Besides Chief Financial Officer David Wells and the company’s head of facilities, three Netflix executives uninvolved in the real estate process but who live in Los Gatos and own homes in the community also spoke out. Todd Yellin, vice president of product innovation at Netflix, said he moved to Los Gatos more than seven years ago after being recruited by the company; he recently bought a Los Gatos home. He commutes to work by bicycle and questioned sentiments that the campus would represent a step back for the town rather than signal of renewal.
“I want Netflix to stay in this town. I want to keep that short commute and stay in this great community. There is a lot of wishful thinking that we can have our cake and eat it too. I am afraid [Netflix] might have to leave if we don’t have a better facility. This will be a lovely new building,” he said.

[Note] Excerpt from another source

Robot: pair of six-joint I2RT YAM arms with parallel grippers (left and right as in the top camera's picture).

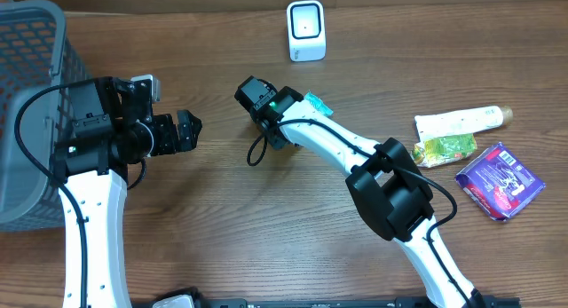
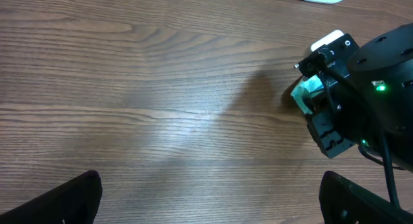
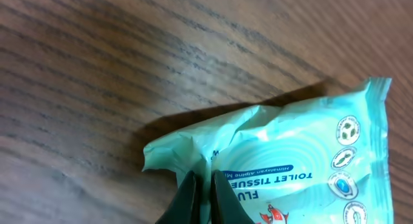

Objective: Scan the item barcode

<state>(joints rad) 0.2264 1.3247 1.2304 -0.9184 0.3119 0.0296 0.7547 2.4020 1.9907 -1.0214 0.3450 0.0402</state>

At the same time, at least eight professionals in the Silicon Valley commercial real estate industry also spoke in support—four said they were Los Gatos residents, including Gary Filizetti, head of Devcon Construction Inc., and Anne Ralston, a senior vice president for Cornish & Carey Commercial. “I fully believe Netflix will leave town if we don’t support this,” Ralston told the Town Council. She has lived in Los Gatos for 20 years and has no business interests in the Netflix campus. “I don’t want this to be a bedroom community, or Saratoga. I like the vibrancy of Los Gatos, and I think this project will add to it,” she said.
The Los Gatos town staff endorses the project; the planning commission is opposed.